— REQUIRED WORK —
Where a line of the listing below holds "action", add it to the tally; give only the final number.

— SOURCE INFORMATION —
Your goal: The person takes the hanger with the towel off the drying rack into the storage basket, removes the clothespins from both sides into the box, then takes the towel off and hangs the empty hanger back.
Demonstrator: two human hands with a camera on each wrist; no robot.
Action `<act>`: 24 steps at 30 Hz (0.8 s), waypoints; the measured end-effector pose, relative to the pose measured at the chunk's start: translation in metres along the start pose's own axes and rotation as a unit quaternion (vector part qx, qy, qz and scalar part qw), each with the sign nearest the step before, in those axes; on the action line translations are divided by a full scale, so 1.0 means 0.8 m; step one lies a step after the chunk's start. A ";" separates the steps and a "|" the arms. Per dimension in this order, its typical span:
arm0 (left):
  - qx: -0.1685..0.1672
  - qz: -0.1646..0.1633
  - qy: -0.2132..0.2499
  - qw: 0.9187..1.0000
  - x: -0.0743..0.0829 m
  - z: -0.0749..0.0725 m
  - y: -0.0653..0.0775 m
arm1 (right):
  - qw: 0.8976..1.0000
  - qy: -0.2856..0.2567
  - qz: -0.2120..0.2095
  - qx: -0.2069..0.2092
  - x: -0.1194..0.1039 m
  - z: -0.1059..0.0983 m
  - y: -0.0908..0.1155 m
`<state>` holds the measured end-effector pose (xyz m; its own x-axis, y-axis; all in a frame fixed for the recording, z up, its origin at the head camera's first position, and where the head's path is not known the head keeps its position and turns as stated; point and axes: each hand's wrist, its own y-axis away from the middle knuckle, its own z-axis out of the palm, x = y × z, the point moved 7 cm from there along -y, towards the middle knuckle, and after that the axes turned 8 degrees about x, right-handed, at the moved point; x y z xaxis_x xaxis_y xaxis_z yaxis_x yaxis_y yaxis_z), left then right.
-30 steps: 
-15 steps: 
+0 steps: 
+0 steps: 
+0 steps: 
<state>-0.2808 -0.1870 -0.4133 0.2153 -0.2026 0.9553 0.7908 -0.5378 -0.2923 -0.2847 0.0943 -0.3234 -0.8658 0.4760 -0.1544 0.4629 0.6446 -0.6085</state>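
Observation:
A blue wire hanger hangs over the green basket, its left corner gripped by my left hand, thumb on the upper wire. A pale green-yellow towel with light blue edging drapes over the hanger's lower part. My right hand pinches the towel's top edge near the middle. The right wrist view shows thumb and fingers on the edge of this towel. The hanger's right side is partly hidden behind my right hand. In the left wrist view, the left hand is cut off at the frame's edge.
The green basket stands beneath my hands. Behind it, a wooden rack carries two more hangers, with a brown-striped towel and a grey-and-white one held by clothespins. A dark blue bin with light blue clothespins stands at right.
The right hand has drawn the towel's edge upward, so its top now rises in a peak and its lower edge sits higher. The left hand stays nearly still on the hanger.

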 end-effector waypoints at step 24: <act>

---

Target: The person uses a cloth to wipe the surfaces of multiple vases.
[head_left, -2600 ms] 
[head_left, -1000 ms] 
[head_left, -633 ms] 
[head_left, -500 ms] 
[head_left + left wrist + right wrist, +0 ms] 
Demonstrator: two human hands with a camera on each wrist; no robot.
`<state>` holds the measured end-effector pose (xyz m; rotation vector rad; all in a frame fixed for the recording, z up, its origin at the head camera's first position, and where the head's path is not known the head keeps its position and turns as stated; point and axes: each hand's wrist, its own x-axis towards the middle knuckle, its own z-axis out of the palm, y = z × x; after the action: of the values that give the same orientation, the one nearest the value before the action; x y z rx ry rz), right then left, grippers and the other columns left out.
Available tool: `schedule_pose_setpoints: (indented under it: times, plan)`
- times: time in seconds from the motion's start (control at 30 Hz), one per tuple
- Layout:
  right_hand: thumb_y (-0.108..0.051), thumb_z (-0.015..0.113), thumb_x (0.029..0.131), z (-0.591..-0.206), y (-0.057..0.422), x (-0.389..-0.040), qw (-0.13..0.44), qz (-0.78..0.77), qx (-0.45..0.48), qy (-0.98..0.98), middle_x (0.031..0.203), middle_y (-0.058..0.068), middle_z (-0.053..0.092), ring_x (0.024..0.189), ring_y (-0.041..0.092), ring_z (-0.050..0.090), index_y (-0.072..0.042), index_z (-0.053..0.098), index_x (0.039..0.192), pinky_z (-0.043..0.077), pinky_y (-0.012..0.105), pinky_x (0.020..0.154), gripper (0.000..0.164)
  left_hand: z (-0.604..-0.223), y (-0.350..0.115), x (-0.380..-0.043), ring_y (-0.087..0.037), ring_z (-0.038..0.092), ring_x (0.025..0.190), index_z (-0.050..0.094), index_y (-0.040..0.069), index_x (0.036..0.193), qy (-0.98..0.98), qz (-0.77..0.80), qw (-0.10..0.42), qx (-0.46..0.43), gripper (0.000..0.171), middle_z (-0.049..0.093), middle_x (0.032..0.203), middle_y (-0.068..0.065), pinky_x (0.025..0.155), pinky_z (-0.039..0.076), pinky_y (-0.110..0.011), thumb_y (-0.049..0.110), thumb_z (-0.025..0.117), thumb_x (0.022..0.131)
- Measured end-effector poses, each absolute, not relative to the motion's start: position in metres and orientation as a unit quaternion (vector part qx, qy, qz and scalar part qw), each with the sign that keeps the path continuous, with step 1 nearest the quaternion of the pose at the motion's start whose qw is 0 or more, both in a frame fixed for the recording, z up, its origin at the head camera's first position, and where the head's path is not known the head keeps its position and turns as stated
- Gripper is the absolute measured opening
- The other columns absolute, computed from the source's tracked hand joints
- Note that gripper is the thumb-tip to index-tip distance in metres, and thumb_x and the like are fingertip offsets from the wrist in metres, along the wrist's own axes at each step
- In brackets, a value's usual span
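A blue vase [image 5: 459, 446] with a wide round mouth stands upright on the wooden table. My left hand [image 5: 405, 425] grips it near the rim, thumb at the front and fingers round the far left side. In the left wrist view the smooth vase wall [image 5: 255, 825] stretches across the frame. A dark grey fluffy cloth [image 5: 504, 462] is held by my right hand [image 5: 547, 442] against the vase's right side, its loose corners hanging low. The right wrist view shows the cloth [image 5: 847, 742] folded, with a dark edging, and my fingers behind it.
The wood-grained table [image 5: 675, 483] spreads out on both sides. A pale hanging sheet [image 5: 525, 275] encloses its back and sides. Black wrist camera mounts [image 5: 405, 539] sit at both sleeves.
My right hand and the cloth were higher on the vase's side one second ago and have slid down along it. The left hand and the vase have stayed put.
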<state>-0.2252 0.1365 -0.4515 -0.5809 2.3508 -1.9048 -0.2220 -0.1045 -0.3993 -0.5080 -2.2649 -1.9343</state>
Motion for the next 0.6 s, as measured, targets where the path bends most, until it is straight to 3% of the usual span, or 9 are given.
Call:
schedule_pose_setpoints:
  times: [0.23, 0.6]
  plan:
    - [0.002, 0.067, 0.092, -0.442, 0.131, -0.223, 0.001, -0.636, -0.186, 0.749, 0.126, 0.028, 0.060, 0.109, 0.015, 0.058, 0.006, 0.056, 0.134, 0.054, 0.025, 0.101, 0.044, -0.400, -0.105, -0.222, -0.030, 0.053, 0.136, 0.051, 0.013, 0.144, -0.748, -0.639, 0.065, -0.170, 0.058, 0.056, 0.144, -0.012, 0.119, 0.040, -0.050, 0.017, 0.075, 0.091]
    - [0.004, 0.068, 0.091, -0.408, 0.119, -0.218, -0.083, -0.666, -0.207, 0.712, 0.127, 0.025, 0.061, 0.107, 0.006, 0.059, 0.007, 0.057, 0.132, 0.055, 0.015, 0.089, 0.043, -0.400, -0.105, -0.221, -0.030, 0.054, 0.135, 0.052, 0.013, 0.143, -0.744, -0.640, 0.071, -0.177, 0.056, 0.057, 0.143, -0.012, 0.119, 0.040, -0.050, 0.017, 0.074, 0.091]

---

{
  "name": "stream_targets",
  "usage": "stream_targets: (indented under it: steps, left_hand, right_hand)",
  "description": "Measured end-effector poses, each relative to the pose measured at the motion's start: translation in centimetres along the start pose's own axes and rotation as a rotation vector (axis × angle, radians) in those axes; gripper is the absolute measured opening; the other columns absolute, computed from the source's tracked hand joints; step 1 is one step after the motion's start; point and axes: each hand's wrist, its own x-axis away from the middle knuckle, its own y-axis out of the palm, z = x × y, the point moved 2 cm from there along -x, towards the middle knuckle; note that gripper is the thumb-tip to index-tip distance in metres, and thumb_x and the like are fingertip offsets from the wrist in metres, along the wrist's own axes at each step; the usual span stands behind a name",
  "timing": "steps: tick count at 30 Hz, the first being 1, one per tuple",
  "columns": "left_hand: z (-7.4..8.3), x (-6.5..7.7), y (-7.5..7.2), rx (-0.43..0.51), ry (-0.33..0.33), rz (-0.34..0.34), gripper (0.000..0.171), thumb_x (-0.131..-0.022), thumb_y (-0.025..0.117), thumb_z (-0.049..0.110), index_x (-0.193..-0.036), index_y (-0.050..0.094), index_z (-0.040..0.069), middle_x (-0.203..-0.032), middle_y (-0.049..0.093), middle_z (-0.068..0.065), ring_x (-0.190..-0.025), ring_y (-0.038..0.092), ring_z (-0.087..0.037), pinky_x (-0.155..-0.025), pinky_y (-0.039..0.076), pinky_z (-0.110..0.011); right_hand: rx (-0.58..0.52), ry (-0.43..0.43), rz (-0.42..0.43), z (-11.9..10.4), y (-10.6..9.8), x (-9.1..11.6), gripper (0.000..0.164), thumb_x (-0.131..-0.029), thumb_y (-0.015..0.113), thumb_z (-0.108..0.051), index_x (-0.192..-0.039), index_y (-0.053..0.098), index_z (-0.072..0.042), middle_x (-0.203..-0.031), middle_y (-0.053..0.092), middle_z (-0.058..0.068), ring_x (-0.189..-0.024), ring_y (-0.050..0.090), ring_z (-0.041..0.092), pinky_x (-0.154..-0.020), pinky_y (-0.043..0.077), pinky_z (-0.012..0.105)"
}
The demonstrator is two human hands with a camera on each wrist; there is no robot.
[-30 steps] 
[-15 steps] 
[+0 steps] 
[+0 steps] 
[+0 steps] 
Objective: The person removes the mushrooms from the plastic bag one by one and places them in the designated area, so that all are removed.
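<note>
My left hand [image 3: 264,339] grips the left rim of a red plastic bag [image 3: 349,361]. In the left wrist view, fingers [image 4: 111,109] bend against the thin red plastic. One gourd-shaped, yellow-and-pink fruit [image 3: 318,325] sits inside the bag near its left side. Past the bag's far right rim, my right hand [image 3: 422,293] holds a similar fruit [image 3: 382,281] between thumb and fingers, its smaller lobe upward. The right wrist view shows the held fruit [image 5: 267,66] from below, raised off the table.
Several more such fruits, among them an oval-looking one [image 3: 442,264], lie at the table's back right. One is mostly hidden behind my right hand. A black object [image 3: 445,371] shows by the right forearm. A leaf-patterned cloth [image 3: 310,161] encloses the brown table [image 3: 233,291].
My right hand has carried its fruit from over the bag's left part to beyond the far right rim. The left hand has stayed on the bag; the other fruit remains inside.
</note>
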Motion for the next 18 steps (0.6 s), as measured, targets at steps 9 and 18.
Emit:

— WRITTEN RESPONSE —
2